### WORK INSTRUCTION
Write out the listing below without alteration, omitting its pictures.

* * * * *

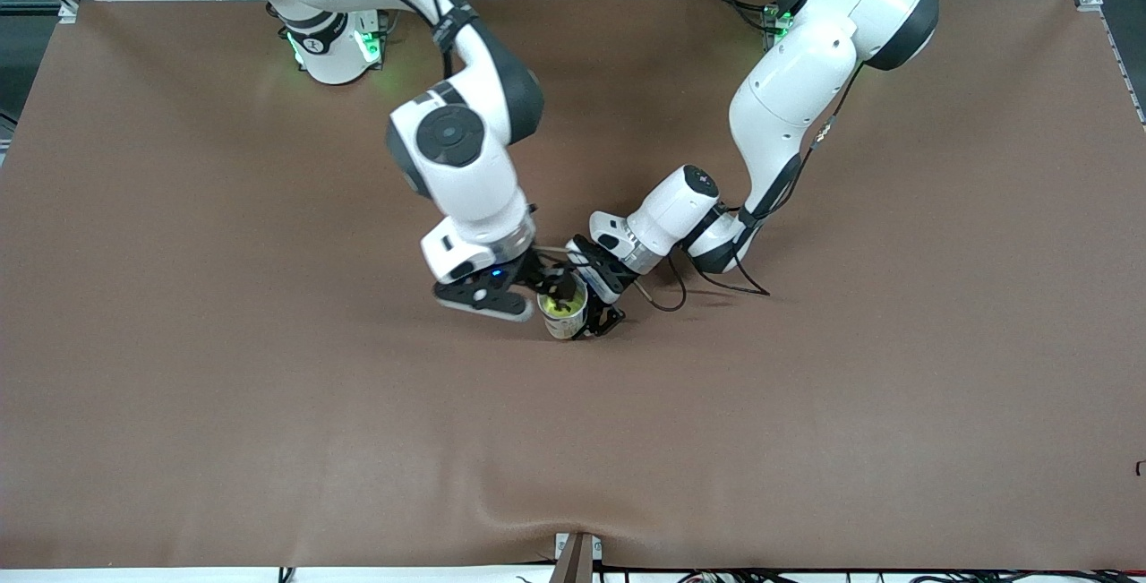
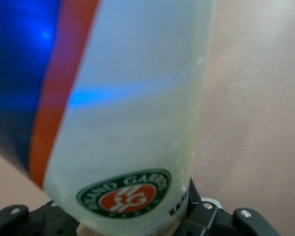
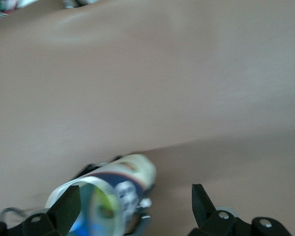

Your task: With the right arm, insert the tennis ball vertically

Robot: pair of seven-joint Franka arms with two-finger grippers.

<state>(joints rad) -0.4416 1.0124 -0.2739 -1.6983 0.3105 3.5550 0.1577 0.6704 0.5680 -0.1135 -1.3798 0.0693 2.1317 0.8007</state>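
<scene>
**A:** Start with the biggest thing. The brown table (image 1: 269, 386) is bare apart from the cluster near its middle. Your right arm (image 1: 466, 171) comes down from its base, and your left arm (image 1: 788, 108) folds in low from the other end. Both meet at the tennis ball can (image 1: 564, 312), which stands upright with its mouth open upward.

**B:** And the left gripper?

**A:** The left gripper (image 1: 602, 289) is clamped around the can's wall, steadying it. In the left wrist view the can (image 2: 132, 113) fills the frame, its white label and round green-and-orange logo sitting right between the fingers.

**B:** The right one?

**A:** The right gripper (image 1: 535, 283) sits just over the can's mouth with its jaws spread wide and nothing between them. The right wrist view shows both fingertips (image 3: 69, 209) well apart and the can (image 3: 105, 196) seen from above the rim.

**B:** Where's the ball?

**A:** The tennis ball (image 1: 562, 304) shows as yellow-green inside the can's mouth. How deep it has settled, you cannot tell.

**B:** So which step are you in?

**A:** I'd judge the release is done, and the ball is in. Your next move is likely a straight lift of the right gripper, keeping its fingers off the rim, while the left holds the can steady.
</scene>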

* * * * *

### WORKED SOLUTION
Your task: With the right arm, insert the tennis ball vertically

Robot: pair of seven-joint Franka arms with two-finger grippers.

<state>(joints rad) -0.4416 1.0124 -0.2739 -1.6983 0.3105 3.5550 0.1577 0.6704 0.5680 -0.1135 -1.3798 0.0693 2.1317 0.8007</state>
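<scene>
**A:** Start with the biggest thing. The brown table (image 1: 269, 386) is bare apart from the cluster near its middle. Your right arm (image 1: 466, 171) comes down from its base, and your left arm (image 1: 788, 108) folds in low from the other end. Both meet at the tennis ball can (image 1: 564, 312), which stands upright with its mouth open upward.

**B:** And the left gripper?

**A:** The left gripper (image 1: 602, 289) is clamped around the can's wall, steadying it. In the left wrist view the can (image 2: 132, 113) fills the frame, its white label and round green-and-orange logo sitting right between the fingers.

**B:** The right one?

**A:** The right gripper (image 1: 535, 283) sits just over the can's mouth with its jaws spread wide and nothing between them. The right wrist view shows both fingertips (image 3: 69, 209) well apart and the can (image 3: 105, 196) seen from above the rim.

**B:** Where's the ball?

**A:** The tennis ball (image 1: 562, 304) shows as yellow-green inside the can's mouth. How deep it has settled, you cannot tell.

**B:** So which step are you in?

**A:** I'd judge the release is done, and the ball is in. Your next move is likely a straight lift of the right gripper, keeping its fingers off the rim, while the left holds the can steady.
</scene>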

Here the work on this exercise is complete.